Directions —
Each line of the data below that holds the word "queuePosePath" is to be reported in full.

Exercise data —
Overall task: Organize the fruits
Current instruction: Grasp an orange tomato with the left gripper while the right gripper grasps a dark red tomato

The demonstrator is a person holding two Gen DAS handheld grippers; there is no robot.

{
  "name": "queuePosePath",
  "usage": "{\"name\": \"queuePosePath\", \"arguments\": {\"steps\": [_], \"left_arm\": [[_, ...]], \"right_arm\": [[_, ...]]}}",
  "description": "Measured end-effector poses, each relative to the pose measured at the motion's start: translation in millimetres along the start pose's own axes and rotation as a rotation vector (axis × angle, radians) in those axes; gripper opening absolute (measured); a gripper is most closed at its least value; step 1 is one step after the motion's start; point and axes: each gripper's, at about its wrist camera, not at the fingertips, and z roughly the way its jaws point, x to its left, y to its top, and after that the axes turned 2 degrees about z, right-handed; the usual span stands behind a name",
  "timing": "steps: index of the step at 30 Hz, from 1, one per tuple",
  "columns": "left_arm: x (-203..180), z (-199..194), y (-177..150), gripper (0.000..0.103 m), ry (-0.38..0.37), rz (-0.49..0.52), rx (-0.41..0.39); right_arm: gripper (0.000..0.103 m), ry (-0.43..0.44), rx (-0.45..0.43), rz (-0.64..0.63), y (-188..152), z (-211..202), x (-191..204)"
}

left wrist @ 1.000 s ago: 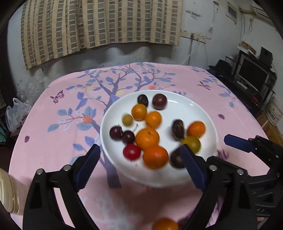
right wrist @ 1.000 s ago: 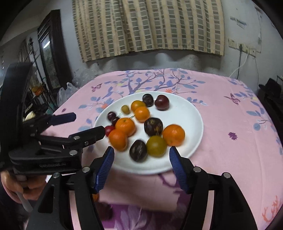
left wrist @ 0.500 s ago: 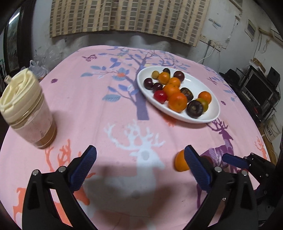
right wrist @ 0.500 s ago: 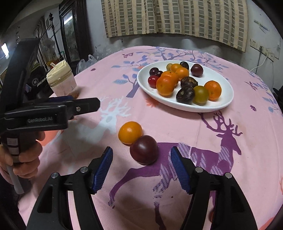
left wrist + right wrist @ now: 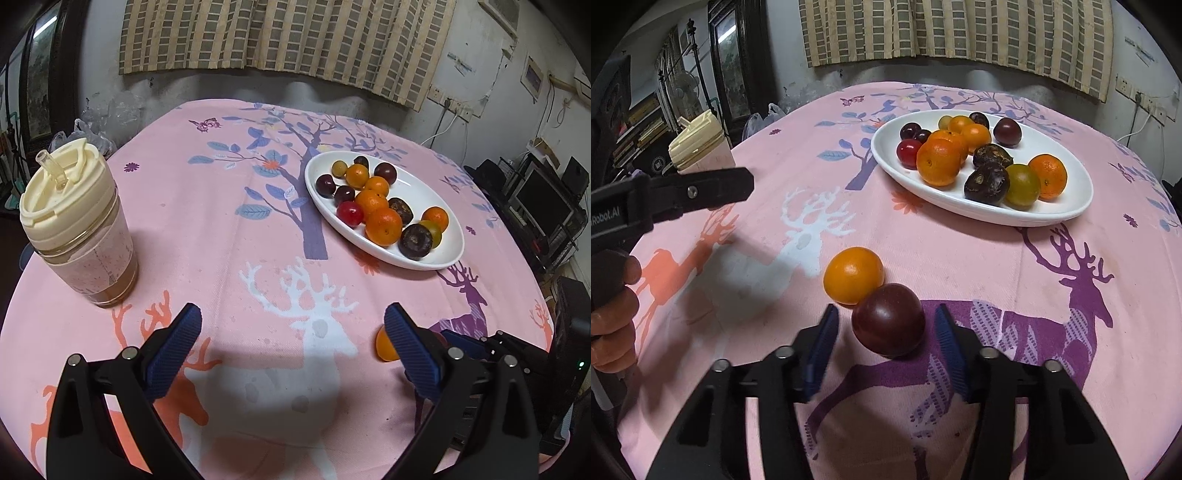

The completed task —
  "name": "queuePosePath",
  "usage": "{\"name\": \"queuePosePath\", \"arguments\": {\"steps\": [_], \"left_arm\": [[_, ...]], \"right_arm\": [[_, ...]]}}",

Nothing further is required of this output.